:: Activity ::
Copy out the listing below so that each line matches exactly.

:: Recorded data ::

>>>

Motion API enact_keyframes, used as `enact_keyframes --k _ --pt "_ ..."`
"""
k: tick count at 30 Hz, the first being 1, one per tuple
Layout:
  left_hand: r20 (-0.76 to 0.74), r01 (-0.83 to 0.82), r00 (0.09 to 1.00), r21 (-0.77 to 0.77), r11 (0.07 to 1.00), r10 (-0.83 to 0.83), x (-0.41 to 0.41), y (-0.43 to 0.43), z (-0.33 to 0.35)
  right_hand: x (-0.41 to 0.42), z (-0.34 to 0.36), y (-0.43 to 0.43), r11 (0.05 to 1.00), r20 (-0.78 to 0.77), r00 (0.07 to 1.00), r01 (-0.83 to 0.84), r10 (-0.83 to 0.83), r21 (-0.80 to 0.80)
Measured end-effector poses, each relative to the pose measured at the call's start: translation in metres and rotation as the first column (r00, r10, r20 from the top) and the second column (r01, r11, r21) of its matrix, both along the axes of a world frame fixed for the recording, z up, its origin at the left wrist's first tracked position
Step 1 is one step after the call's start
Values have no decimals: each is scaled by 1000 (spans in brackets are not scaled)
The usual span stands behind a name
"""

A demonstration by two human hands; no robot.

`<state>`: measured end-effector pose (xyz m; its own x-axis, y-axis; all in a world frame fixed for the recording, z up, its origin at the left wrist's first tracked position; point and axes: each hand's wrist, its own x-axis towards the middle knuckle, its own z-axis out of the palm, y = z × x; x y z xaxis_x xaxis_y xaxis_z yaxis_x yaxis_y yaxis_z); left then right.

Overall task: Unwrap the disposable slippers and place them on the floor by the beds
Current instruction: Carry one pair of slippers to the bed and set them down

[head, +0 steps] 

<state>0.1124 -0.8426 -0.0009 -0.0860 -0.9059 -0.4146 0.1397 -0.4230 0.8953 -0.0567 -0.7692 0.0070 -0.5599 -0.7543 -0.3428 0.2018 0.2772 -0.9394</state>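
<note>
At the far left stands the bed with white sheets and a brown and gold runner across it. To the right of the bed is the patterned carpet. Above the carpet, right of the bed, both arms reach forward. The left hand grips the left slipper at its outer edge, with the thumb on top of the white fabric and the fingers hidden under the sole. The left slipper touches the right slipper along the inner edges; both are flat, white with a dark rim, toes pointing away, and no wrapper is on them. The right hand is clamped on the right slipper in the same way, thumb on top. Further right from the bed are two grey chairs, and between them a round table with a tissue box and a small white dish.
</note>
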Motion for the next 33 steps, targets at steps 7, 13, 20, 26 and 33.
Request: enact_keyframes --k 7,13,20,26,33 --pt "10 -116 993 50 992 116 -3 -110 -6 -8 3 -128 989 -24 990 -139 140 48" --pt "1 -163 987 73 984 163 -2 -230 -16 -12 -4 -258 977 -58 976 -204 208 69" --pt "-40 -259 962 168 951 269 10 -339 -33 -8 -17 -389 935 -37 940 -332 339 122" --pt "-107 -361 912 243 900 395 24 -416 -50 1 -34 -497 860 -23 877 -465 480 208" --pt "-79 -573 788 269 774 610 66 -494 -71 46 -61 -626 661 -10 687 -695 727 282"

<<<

:: Solution ::
Motion API enact_keyframes, used as `enact_keyframes --k _ --pt "_ ..."`
"""
k: tick count at 30 Hz, the first being 1, one per tuple
Layout:
  left_hand: r20 (-0.76 to 0.74), r01 (-0.83 to 0.82), r00 (0.09 to 1.00), r21 (-0.77 to 0.77), r11 (0.07 to 1.00), r10 (-0.83 to 0.83), x (-0.41 to 0.41), y (-0.43 to 0.43), z (-0.33 to 0.35)
  right_hand: x (-0.41 to 0.42), z (-0.34 to 0.36), y (-0.43 to 0.43), r11 (0.05 to 1.00), r20 (-0.78 to 0.77), r00 (0.07 to 1.00), r01 (-0.83 to 0.84), r10 (-0.83 to 0.83), r21 (-0.80 to 0.80)
Measured end-effector poses, each relative to the pose measured at the call's start: translation in metres and rotation as the first column (r00, r10, r20 from the top) and the second column (r01, r11, r21) of its matrix, both along the axes of a world frame fixed for the recording, z up, its origin at the left wrist's first tracked position
Step 1 is one step after the call's start
Values have no decimals: each is scaled by 1000 (spans in brackets are not scaled)
The usual span stands behind a name
"""

A demonstration by two human hands; no robot.

`<state>`: measured end-effector pose (xyz m; its own x-axis, y-axis; all in a world frame fixed for the recording, z up, its origin at the left wrist's first tracked position; point and axes: each hand's wrist, its own x-axis towards the middle knuckle, its own z-axis out of the palm, y = z × x; x y z xaxis_x xaxis_y xaxis_z yaxis_x yaxis_y yaxis_z); left then right.

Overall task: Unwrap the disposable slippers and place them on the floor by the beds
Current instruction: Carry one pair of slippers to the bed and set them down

[head, +0 steps] 

<state>0.1124 -0.8426 -0.0009 -0.0860 -0.9059 -0.4146 0.1397 -0.4230 0.8953 -0.0567 -0.7692 0.0070 -0.5599 -0.7543 -0.3428 0.2018 0.2772 -0.9394</state>
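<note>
At the far left stands the bed with white sheets and a brown and gold runner across it. To the right of the bed is the patterned carpet. Above the carpet, right of the bed, both arms reach forward. The left hand grips the left slipper at its outer edge, with the thumb on top of the white fabric and the fingers hidden under the sole. The left slipper touches the right slipper along the inner edges; both are flat, white with a dark rim, toes pointing away, and no wrapper is on them. The right hand is clamped on the right slipper in the same way, thumb on top. Further right from the bed are two grey chairs, and between them a round table with a tissue box and a small white dish.
</note>
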Motion for the next 33 steps, targets at steps 7, 13, 20, 26 and 33.
Request: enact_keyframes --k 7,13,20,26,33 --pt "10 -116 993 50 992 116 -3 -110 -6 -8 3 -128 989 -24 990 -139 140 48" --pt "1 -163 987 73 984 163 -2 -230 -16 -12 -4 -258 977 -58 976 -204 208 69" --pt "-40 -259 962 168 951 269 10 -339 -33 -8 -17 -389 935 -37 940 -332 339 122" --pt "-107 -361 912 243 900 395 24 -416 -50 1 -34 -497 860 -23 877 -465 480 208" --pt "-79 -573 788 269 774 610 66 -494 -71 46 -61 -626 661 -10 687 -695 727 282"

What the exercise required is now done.